Natural and treated waters have a wide range of mineral content, from very low levels in rain waters and naturally soft and softened water to moderate and very high levels in naturally HWs and waters with high total dissolved solids content [24]. Bottled and packaged waters can be naturally mineralized or naturally soft or demineralized. Thus, the mineral consumption from drinking-water and cooking water will vary widely, depending upon location, treatment and water source.
The degree of hardness of drinking-water is important for aesthetic acceptability by consumers and for economic and operational considerations. Many HWs are softened for those reasons using several applicable technologies, and the mineral composition will be significantly affected. The choice for the most appropriate conditioning technology will depend on local circumstances (e.g. water quality issues, piping materials, corrosion). Some softening is provided at the central treatment plant, and some is provided in individual homes as a consumer preference. Modification of calcium and magnesium concentrations in drinking-water for health reasons should comply with the technical requirements to provide water suitable for distribution and should not compromise disinfection [25]. Based on local circumstances and prevalent deficiencies, water suppliers and public health authorities may wish to further modify drinking-water composition in light of overall mineral nutrition.
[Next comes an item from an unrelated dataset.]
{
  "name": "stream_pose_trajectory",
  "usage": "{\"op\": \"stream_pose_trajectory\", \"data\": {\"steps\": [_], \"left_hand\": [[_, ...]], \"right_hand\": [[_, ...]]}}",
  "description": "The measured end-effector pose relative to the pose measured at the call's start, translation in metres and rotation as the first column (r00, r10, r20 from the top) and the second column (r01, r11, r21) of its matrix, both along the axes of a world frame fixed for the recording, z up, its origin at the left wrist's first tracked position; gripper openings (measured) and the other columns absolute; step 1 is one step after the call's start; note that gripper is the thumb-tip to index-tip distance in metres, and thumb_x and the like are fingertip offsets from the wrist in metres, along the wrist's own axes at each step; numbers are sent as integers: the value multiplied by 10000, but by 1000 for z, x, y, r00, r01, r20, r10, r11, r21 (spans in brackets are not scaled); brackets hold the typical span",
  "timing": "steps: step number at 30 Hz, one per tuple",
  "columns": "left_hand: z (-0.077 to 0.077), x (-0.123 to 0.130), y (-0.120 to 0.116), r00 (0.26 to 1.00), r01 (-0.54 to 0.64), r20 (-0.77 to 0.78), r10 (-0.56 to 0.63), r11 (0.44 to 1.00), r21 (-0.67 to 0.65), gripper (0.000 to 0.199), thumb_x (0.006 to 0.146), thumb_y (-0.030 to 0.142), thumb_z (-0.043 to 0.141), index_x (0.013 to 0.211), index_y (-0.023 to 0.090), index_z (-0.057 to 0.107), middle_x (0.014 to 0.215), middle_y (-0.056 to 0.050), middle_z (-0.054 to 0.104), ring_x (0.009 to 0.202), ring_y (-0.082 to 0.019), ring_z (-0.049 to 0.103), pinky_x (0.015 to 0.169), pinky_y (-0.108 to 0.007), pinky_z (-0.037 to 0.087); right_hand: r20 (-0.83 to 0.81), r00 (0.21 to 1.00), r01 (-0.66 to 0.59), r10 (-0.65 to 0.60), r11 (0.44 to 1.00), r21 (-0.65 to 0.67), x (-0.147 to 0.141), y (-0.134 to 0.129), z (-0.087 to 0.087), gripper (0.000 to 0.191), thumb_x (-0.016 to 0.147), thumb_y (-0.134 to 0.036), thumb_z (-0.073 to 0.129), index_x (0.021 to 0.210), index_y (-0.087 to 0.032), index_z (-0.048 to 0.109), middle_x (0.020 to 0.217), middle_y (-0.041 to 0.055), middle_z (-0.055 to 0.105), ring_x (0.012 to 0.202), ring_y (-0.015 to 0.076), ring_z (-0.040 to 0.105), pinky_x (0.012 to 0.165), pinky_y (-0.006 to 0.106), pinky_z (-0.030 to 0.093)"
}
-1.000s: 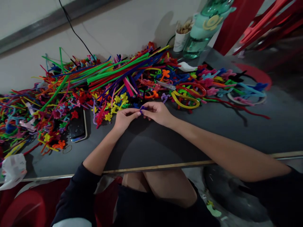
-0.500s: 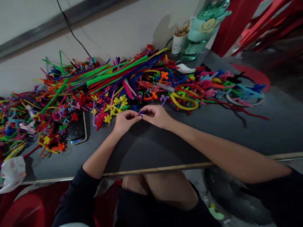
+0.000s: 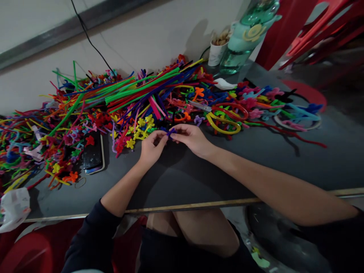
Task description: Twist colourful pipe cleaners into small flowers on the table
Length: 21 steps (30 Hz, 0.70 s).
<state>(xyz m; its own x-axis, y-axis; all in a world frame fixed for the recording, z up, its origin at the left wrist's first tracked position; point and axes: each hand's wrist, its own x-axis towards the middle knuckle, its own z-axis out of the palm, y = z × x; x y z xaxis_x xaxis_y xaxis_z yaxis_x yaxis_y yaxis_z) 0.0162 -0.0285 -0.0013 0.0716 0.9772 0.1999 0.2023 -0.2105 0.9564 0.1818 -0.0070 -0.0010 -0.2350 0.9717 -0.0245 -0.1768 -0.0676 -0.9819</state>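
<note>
A small dark purple pipe cleaner point(image 3: 170, 132), bent into a looped shape, is pinched between both hands above the dark table point(image 3: 176, 178). My left hand point(image 3: 152, 148) grips its left side with thumb and forefinger. From the right, my right hand point(image 3: 193, 139) pinches the other side. Fingertips cover part of the piece, so its full shape is hidden. Just behind the hands lie yellow pipe-cleaner flowers point(image 3: 142, 127) and a lilac twisted piece point(image 3: 199, 120). Scissors with red and yellow handles point(image 3: 224, 127) rest to the right of my right hand.
A heap of coloured pipe cleaners point(image 3: 122, 93) runs along the wall. Left of my hands lies a phone point(image 3: 93, 153), near a white plastic bag point(image 3: 14, 206) at the table edge. A paper cup point(image 3: 216, 54) and a green bottle point(image 3: 237, 45) stand at the back right.
The fingers have shifted around the purple pipe cleaner, and more of it shows between them. Both hands still hold it at nearly the same spot. The view has moved slightly.
</note>
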Motion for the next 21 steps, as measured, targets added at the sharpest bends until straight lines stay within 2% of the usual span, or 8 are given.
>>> {"op": "stream_pose_trajectory", "data": {"steps": [4,10,14,18,21], "left_hand": [[-1,-2,4,999,6,39,-5,1000,-11,241,809,402,667,902,188,730,745,-20,698,597,-103,602,575,-228,481],[-5,-7,8,997,-2,80,11,994,-112,251,747,424,733,829,190,768,675,-20,710,586,-124,618,545,-241,482],[-3,-7,7,995,19,105,-3,988,-154,320,742,490,719,762,175,766,696,-34,727,573,-116,620,546,-236,483],[0,-8,7,994,28,109,-6,979,-202,344,682,492,767,795,168,777,653,-29,716,568,-106,607,557,-225,477],[4,-12,9,990,86,132,-54,964,-251,344,631,483,806,771,170,780,623,-26,708,561,-102,601,569,-224,481]], "right_hand": [[67,997,-35,33,999,22,2,0,2,333,629,-397,811,839,-170,686,718,22,667,631,129,604,564,270,495],[71,991,-112,112,994,3,3,0,4,399,633,-451,808,858,-161,651,641,0,628,553,120,592,445,236,455],[66,991,-118,117,993,15,2,0,4,406,629,-464,808,835,-154,645,606,-10,618,506,100,563,427,224,446],[92,991,-102,99,994,34,3,0,4,422,617,-488,811,808,-146,656,585,-8,614,486,94,550,419,222,443],[115,988,-114,107,992,54,3,0,4,437,600,-503,818,802,-143,672,573,-7,613,479,93,544,419,223,442]]}}
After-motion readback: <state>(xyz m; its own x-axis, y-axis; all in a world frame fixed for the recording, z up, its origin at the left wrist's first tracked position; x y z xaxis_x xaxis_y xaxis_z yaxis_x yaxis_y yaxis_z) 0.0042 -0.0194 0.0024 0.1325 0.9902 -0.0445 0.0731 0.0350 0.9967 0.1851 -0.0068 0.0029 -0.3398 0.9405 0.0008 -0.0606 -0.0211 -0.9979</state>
Consumers should be informed of the mineral composition of their water, whether it is or is not modified. The contribution of drinking-water minerals to mineral nutrition should be considered where changes in supply are proposed or where less traditional sources, such as recycled water, seawater or brackish water, are processed and exploited for drinking-water [26]. All of those techniques require that the water be stabilized prior to distribution, and addition of lime is a common and low-cost method. Drinking water may be a contributor of calcium and magnesium in the dietand could be important for those who are marginal for calcium and magnesium intake. Where drinking-water supplies are supplemented with or replaced by demineralized water that requires conditioning, consideration should be given to adding calcium and magnesium salts to achieve concentrations similar to those that the population received from the original supply. As lime softening is commonly practised, addition of calcium and sometimes magnesium is a common practice for technical reasons and actually also adds calcium and often magnesium, which may be beneficial to dietary intake [27]. Naturally soft water also often requires stabilization for corrosion control, and similar mineralization treatments should also be considered.
Although there is some evidence from epidemiological studies for a protective effect of magnesium or hardness on cardiovascular mortality, the evidence is being debated and does not prove causality. Further studies are being conducted. There are insufficient data to suggest either minimum or maximum concentrations of minerals at this time, and so no guideline values are proposed.